Like former Toronto Maple Leafs’ teammate Zach Hyman, Jack Campbell seems like a terrific guy who is easy to like. What’s more important, given the Oilers inked him to a five-year contract for $25 million, is that Campbell represents a clear upgrade over the departed tandem of Mike Smith and Mikko Koskinen. That’s going to require quality and quantity.
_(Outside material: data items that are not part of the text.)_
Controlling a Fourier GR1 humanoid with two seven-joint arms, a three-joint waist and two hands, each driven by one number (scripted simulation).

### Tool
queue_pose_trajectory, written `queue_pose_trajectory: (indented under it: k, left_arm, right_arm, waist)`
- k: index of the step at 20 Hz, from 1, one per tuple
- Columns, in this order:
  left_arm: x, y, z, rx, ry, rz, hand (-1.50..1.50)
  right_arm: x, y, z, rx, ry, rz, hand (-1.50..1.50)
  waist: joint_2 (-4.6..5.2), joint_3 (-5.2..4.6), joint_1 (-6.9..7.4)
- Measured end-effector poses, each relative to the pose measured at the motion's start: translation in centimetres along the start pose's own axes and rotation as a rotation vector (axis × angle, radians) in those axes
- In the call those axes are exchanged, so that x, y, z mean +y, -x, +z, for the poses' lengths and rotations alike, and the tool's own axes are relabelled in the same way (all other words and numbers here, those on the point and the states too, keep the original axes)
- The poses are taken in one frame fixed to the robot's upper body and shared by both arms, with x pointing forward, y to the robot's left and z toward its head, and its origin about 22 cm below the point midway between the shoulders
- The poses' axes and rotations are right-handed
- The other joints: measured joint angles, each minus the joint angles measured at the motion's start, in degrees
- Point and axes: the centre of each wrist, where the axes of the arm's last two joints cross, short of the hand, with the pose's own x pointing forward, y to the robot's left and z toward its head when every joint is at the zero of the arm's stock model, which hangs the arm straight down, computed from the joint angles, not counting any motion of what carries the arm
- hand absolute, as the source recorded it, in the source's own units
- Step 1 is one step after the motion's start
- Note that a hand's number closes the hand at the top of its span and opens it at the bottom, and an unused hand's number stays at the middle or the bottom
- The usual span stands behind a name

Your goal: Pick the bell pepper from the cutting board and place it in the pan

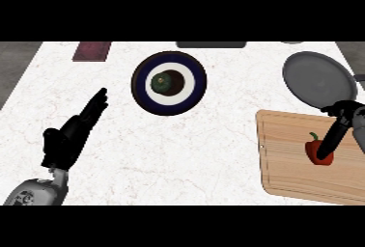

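Down at the near left, left hand (pixel 68 140) rests open on the white surface (pixel 178 159). Right hand (pixel 342 123) has fingers reaching onto the red bell pepper (pixel 318 152) on the cutting board (pixel 299 178), not closed yet. Closing off-centre could roll it away from the grey pan (pixel 318 77).

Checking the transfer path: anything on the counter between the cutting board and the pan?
Nothing in the head view. The cutting board and pan are separated only by a bare strip of counter.
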Motion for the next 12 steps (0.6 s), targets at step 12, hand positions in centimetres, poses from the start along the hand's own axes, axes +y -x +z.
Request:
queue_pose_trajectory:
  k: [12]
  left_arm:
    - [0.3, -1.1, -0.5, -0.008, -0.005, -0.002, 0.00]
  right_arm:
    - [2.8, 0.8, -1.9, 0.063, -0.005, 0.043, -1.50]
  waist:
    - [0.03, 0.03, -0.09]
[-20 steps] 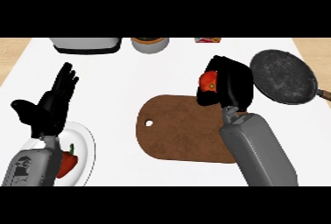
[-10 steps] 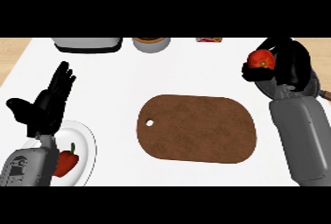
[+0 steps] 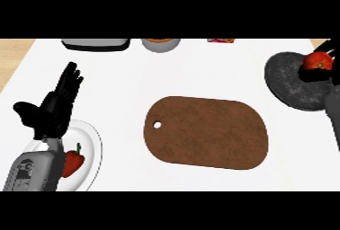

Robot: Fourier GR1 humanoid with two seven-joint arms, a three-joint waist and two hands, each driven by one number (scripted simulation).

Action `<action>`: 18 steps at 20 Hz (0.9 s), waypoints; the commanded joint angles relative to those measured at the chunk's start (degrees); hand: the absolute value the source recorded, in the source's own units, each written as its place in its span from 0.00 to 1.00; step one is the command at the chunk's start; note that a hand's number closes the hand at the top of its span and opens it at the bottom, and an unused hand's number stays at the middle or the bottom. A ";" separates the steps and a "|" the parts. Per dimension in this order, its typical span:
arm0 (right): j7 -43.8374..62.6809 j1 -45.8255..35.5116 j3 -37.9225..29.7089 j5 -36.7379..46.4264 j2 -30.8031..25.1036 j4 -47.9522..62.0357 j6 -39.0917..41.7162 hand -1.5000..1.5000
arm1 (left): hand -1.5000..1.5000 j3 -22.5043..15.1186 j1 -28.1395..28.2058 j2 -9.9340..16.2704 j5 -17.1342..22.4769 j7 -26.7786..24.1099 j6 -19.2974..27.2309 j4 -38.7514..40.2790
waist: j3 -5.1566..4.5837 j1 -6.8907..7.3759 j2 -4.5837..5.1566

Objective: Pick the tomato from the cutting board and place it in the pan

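The red tomato [image 3: 319,60] is at the far right of the head view, over the dark round pan [image 3: 295,85]. My right hand [image 3: 313,74] is curled round it, and most of that hand is cut off by the view's right edge. Whether the tomato touches the pan I cannot tell. The brown cutting board [image 3: 209,132] lies bare in the middle of the counter. At the left, my left hand [image 3: 54,105] rests open with fingers up.
A white plate [image 3: 91,148] with a red pepper [image 3: 73,162] lies at the lower left, partly under my left forearm. Along the far edge stand a grey appliance [image 3: 96,43], a grey bowl [image 3: 161,44] and a small red packet [image 3: 220,40].
My right hand has carried the tomato off the cutting board to the right and now holds it over the pan. The left hand has stayed where it was.
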 commanded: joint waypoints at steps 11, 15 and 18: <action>-17.19 -4.46 -11.96 -8.28 -6.72 24.76 -5.14 1.00 | 0.50 -0.88 -1.56 -0.55 0.66 -0.37 -1.45 0.73 | 0.40 2.80 1.38; -18.47 -4.62 -14.27 -12.18 -5.89 29.64 7.31 0.00 | 0.50 -1.21 -2.15 -1.01 0.22 -0.59 -0.96 0.97 | 0.45 2.43 1.37; -21.52 -4.78 -15.69 -13.59 -7.11 31.02 10.64 0.00 | 0.50 -1.27 -3.22 -1.10 -0.02 0.54 -0.43 0.63 | 0.51 2.71 1.48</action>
Campbell got into a career-high 49 games with Toronto last season and the Oilers will need at least that many out of him or they’ll be leaning on Stuart Skinner too heavily. Campbell will have to bump up the .914 he put up last season for the Oilers to be markedly better in the blue paint – he was .921 in 22 games two seasons ago. If the Oilers aren’t better in goal, then all that talent up front won’t be enough to take another step.

ZACH AND EVANDER

It’s been said more than once the Oilers had plenty of scoring last season. It was the goals-against that was the problem. True on both counts. But while McDavid and Draisaitl drive the attack, Hyman and Evander Kane provided a depth of offensive pop the Oilers haven’t had. Kane, especially, gave the Oilers a game-breaker and difference-maker behind McDavid and Draisaitl. Hyman had a career-high 27 goals. Kane scored 22 times in just 43 games and added 13 more goals in 16 post-season games.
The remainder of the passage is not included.